## What you need to do
Copy each line of the entries that includes the word "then".

## Supplied information

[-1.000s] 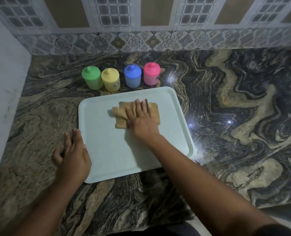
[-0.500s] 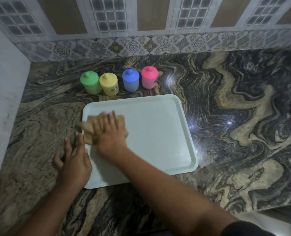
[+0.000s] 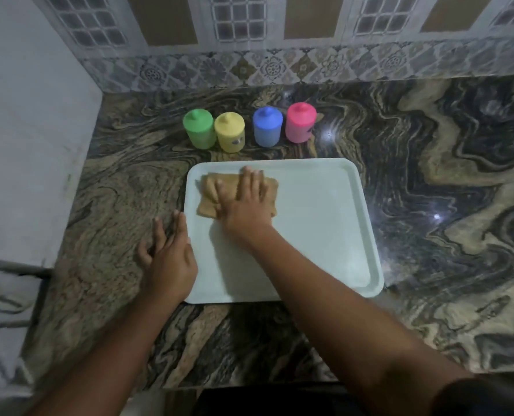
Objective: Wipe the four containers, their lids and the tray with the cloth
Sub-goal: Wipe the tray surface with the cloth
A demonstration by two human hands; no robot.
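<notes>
A person's right hand (image 3: pixel 246 202), fingers straight, presses a soft tan cloth (image 3: pixel 210 190) flat on the far-left part of a pale tray (image 3: pixel 325 220). Their left hand (image 3: pixel 171 256), fingers straight, rests at the tray's left edge. The tray looks light, stiff and slippery; bracing its rim should steady it.

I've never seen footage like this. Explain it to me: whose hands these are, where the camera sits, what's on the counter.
No machine here: a person works bare-handed, and the one camera sits on their head, looking forward and down. The right hand presses flat on a tan cloth lying on the pale tray. The left hand lies flat on the marbled counter beside the tray's left edge. Behind the tray stand the green container, yellow container, blue container and pink container, lids on. Nothing is gripped.
</notes>
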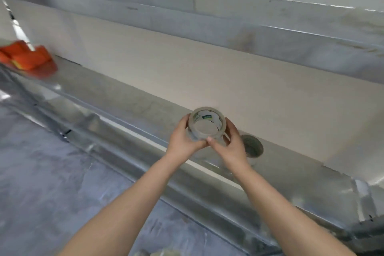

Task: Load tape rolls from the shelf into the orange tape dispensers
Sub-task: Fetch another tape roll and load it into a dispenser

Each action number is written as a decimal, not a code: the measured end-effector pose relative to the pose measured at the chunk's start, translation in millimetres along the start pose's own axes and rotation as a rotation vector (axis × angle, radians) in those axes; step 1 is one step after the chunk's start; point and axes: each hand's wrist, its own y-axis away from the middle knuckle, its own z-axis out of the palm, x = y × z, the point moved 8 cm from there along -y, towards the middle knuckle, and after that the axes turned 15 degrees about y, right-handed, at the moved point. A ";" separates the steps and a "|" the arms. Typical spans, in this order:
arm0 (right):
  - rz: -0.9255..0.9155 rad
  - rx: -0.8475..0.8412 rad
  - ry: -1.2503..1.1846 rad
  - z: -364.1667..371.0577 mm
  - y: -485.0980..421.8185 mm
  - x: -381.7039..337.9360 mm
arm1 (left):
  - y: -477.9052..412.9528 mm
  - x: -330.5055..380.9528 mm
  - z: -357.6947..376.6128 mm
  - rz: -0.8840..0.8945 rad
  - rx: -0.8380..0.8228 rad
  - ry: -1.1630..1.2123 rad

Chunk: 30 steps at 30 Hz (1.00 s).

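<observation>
A clear tape roll with a white and green label inside its core is held above the metal shelf. My left hand grips its left side and my right hand its right side, thumbs meeting at the front. A second tape roll stands on the shelf just right of my right hand. Orange tape dispensers lie blurred at the shelf's far left end.
A second metal shelf runs overhead, above a pale wall. The lower shelf has a shiny folded front lip. Below it is a grey foil-covered surface. Something pale and blurred shows at the bottom edge.
</observation>
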 end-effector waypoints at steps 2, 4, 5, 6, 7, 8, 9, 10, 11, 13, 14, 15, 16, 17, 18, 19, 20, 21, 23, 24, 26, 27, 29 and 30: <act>-0.003 -0.057 -0.014 29.0 -2.4 -9.6 | 6.8 -0.2 -32.2 -0.001 0.070 -0.002; -0.001 -0.114 -0.015 57.7 -4.8 -17.8 | 13.8 1.0 -61.9 0.000 0.130 -0.005; -0.005 -0.142 -0.024 71.8 -5.5 -22.4 | 17.1 1.7 -76.9 0.006 0.159 0.005; -0.014 -0.166 -0.033 85.7 -5.5 -28.0 | 20.6 2.3 -91.6 0.012 0.184 0.012; -0.026 -0.187 -0.040 99.3 -5.1 -34.2 | 24.3 2.8 -106.4 0.010 0.209 0.007; -0.034 -0.207 -0.041 113.1 -3.9 -40.4 | 28.4 3.6 -121.4 0.001 0.234 -0.005; -0.042 -0.225 -0.044 126.8 -2.6 -46.6 | 32.5 3.9 -136.7 -0.006 0.258 -0.008; -0.052 -0.242 -0.043 139.7 -1.2 -53.7 | 35.8 4.7 -151.7 -0.006 0.280 -0.007; -0.070 -0.260 -0.045 152.6 0.2 -62.1 | 38.9 5.5 -166.2 0.000 0.299 -0.004; -0.105 -0.298 -0.038 178.3 2.1 -79.2 | 43.3 5.8 -193.6 0.015 0.330 0.007; -0.118 -0.314 -0.032 190.4 2.6 -87.4 | 44.3 5.7 -206.9 0.022 0.345 0.012; -0.132 -0.325 -0.030 202.4 2.7 -95.5 | 45.3 5.7 -220.4 0.026 0.360 0.017; -0.142 -0.338 -0.030 214.7 3.2 -103.4 | 46.2 5.6 -234.7 0.030 0.378 0.020; -0.150 -0.354 -0.031 227.5 3.2 -110.7 | 47.4 5.6 -249.5 0.032 0.397 0.016; -0.161 -0.371 -0.032 240.5 3.4 -118.8 | 49.2 5.8 -264.2 0.032 0.416 0.006; -0.178 -0.388 -0.032 253.7 3.4 -127.2 | 51.4 5.7 -279.2 0.033 0.434 0.001; -0.199 -0.402 -0.028 267.1 3.4 -136.3 | 53.9 5.3 -293.9 0.037 0.450 0.006; -0.222 -0.415 -0.022 280.7 3.7 -145.2 | 56.3 4.8 -309.0 0.045 0.466 0.017; -0.243 -0.446 -0.023 308.0 4.1 -160.9 | 59.9 4.6 -337.4 0.059 0.499 0.034; -0.243 -0.466 -0.030 321.7 4.2 -167.9 | 61.1 5.1 -351.2 0.063 0.515 0.043; -0.260 -0.503 -0.042 347.2 3.8 -181.9 | 62.4 4.4 -377.9 0.066 0.544 0.060; -0.267 -0.515 -0.049 358.5 3.5 -188.8 | 62.9 3.2 -391.2 0.062 0.557 0.060; -0.256 -0.519 -0.066 376.3 1.6 -200.7 | 62.0 4.3 -414.7 0.058 0.567 0.040; -0.252 -0.521 -0.074 384.7 -0.4 -205.9 | 60.0 5.2 -425.3 0.058 0.568 0.030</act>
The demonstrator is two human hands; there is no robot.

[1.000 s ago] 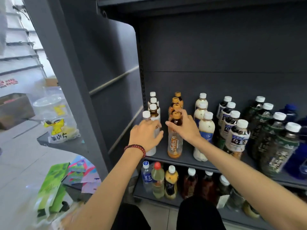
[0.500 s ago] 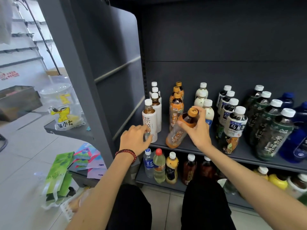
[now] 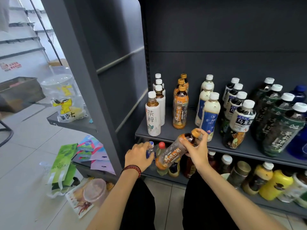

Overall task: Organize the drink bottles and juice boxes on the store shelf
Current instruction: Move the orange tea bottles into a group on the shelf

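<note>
Orange-capped tea bottle, clear with an orange label: gripped at the neck and shoulder by the right hand, thumb on the near side, fingers wrapped round the far side just under the cap. Bottle tilted, cap up and right, base down and left. It rests on nothing, in front of the upper shelf's front edge and above the left end of the lower shelf. Right forearm enters from the bottom right.

Left hand: palm down, back toward the camera, fingers reaching to a small blue-capped bottle at the lower shelf's front left corner. Fingertips lie against its shoulder. Whether they close round it cannot be told, since the back of the hand covers the contact. Bead bracelet at the wrist.

Upper shelf, left end rightward:
- white-labelled bottles, one row, upright
- matching orange-capped row, front bottle standing back from the front edge
- cream-coloured bottles
- dark tea bottles, several rows

Obscured: the held bottle and both hands cover most of the lower shelf's left-end stock. A red-capped bottle shows only its cap and shoulder. Labels there are unreadable. Blue bottles at the upper shelf's right end are cut off.
</note>
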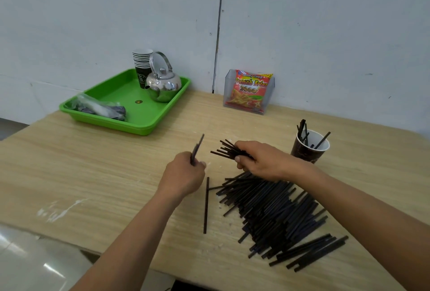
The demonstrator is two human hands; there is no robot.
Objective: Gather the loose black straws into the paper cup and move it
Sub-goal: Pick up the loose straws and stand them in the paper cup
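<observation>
Right hand [260, 162] clutches a fanned bundle of thin black plastic straws [224, 150]; left hand [183, 174] pinches a few more, tips up. Recommend squaring both bundles before dropping them upright into the brown paper cup [310, 148], which stands just right of the hand. The main straw heap [274, 211] lies on the wooden table [93, 162], long axes running near-right to far-left.

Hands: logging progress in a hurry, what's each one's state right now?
Left hand: closed round a few thin black plastic straws.
Right hand: closed round a fanned bunch of thin black plastic straws.
</observation>
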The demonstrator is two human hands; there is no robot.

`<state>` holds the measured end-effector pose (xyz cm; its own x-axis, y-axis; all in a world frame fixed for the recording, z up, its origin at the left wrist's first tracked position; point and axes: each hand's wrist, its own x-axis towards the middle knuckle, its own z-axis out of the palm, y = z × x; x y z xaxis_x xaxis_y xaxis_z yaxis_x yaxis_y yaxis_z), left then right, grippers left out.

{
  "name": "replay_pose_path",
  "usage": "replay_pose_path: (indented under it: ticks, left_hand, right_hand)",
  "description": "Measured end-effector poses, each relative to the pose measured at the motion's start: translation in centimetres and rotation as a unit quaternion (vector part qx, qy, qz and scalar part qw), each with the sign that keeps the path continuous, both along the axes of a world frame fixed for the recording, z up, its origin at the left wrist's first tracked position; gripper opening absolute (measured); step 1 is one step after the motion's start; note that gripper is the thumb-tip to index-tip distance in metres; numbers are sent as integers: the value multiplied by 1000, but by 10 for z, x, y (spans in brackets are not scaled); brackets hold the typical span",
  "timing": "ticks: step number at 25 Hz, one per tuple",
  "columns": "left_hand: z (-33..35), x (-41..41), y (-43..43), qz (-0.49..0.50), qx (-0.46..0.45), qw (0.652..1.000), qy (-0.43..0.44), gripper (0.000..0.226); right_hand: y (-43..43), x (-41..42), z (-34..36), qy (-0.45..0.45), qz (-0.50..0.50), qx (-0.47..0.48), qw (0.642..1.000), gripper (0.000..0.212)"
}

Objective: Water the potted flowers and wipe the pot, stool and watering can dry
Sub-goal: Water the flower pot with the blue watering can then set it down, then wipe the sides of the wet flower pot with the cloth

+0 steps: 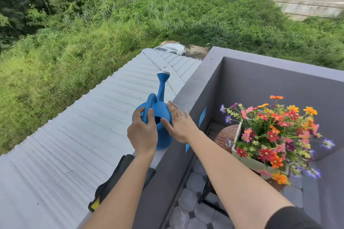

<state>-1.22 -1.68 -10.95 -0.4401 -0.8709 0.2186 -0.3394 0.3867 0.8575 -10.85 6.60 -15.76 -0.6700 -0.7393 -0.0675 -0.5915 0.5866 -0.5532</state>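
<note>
A blue watering can (161,111) stands on top of the grey balcony wall (188,89), spout pointing away from me. My left hand (142,132) is wrapped around its handle. My right hand (179,123) lies flat, fingers spread, against the can's right side. To the right, a pale rectangular pot (251,160) full of red, orange, pink and purple flowers (275,132) sits on a round brown stool (226,135) in the balcony corner.
A dark folded cloth or bag (119,176) with a yellow tag rests on the wall top under my left forearm. Beyond the wall lies a corrugated metal roof (74,135) and a long drop to grass. Grey tiles (195,210) cover the balcony floor.
</note>
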Motion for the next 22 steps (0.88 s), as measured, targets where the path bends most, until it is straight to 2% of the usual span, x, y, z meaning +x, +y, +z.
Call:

## Reply to the exercise
`<state>` holds the measured end-effector pose (xyz cm; its own x-axis, y-axis; all in a world frame fixed for the recording, z up, its origin at the left wrist's first tracked position; point and axes: each hand's wrist, its own x-axis towards the middle knuckle, its own z-axis out of the palm, y = z × x; x y z xaxis_x xaxis_y xaxis_z yaxis_x yaxis_y yaxis_z), left then right, grippers left out.
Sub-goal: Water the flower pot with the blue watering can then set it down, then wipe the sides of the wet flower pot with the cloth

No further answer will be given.